Hi Hongchao,
We've run into a problem with this patch. After upgrading the MDT, we are starting to get data corruption on the system. Here is a description of the issue:
Another admin has been working on the test file system this morning.
First, she could execute normal commands on the file system. Then
normal commands (like vi) added 112 MB rubbish to files. Even a touch
on a non-existing file created a file of 112 MB.
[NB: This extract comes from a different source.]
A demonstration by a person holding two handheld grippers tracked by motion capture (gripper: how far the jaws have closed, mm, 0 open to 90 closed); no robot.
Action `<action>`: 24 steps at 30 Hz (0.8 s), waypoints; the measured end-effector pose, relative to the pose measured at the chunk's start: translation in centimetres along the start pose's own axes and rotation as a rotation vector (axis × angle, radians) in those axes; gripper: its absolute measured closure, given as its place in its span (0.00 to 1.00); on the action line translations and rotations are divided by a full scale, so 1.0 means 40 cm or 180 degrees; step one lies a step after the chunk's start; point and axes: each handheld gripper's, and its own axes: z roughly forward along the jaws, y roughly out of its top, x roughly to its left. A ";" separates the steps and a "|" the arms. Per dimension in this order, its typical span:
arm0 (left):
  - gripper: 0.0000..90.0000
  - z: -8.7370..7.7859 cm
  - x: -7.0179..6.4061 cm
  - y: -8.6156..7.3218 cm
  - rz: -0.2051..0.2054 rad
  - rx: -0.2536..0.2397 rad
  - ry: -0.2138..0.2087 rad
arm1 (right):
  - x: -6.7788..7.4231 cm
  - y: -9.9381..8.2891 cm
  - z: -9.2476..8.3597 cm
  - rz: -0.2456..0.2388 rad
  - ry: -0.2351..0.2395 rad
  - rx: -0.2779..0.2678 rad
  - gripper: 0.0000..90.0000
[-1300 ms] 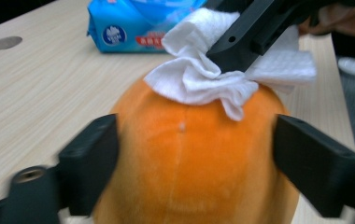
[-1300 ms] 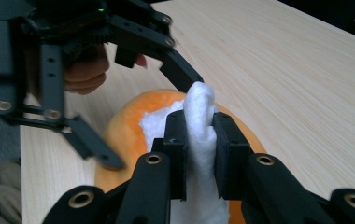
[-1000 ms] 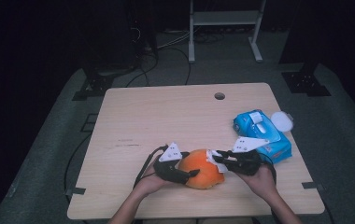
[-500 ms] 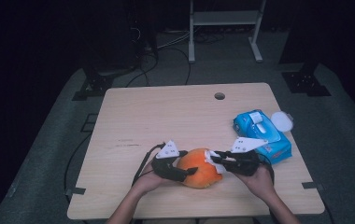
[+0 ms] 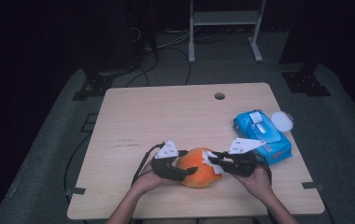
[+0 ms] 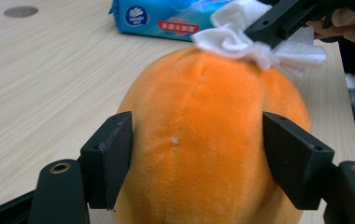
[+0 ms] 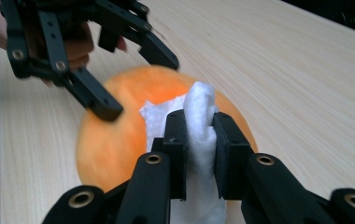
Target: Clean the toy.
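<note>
An orange plush ball (image 5: 198, 167) rests on the wooden table (image 5: 166, 116) near its front edge. My left gripper (image 6: 199, 158) straddles the ball (image 6: 208, 140); its jaws have just been closing and their pads press into the plush on both sides. From the right comes my right gripper (image 7: 199, 135), shut on a crumpled white tissue (image 7: 201, 107) held against the top of the ball (image 7: 115, 135). From above, the left gripper (image 5: 188, 163) and the right gripper (image 5: 213, 161) meet at the ball, each held in a hand.
A blue pack of wet wipes (image 5: 262, 135) lies to the right of the ball, with a white round lid (image 5: 282, 120) beside it at the table's right edge. A cable hole (image 5: 219, 96) sits near the far edge. Cables trail off the front.
</note>
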 end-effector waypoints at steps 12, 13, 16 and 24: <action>0.32 -0.018 0.035 -0.023 -0.0266 -0.0021 -0.0028 | 0.034 0.010 -0.001 -0.0118 0.0152 -0.0025 0.85; 0.32 -0.016 0.033 -0.022 -0.0247 -0.0013 -0.0033 | 0.023 0.004 -0.002 -0.0074 0.0107 -0.0006 0.85; 0.32 -0.012 0.029 -0.020 -0.0212 -0.0011 -0.0038 | -0.009 -0.014 -0.002 0.0084 0.0017 0.0028 0.85; 0.31 -0.017 0.034 -0.026 -0.0209 0.0000 -0.0060 | -0.018 -0.018 -0.001 0.0259 0.0071 -0.0031 0.85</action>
Another admin logged in and his .Xauthority was increased. He looked
at the binary data ant it seemed like the additional data came from a
software package which is installed on the same Lustre file system,
i.e. the rubbish seems to be no arbitrary data but seems to come from
another location.
root@iccn999:/software/all/tsm/sbin# touch gaga1
Wed Sep 11-14:38:21 (14/1012) - ACTIVE
root@iccn999:/software/all/tsm/sbin# ls -l gaga1
rw-rr- 1 root root 116430464 Sep 11 14:38 gaga1
On another client the behaviour is different:
root@iccn996:/software/all/tsm/sbin# touch gaga2
touch: setting times of `gaga2': No such file or directory
Wed Sep 11-14:39:15 (5/41)
root@iccn996:/software/all/tsm/sbin# ls -l gaga2
rw-rr- 1 root root 0 Sep 11 14:39 gaga2
I will upload the lctl dk logs (with vfstrace and rpctrace). Is there any other information we should get?
I tested adding the degraded flag to the oscc and it seemed to fix the problem on my test system:
I ran into one issue where the OST ran out of inodes and it caused the lov_create threads on the MDT to deadlock. I'm not sure if that's a new behavior or in stock 2.1.6 as well. I'll investigate.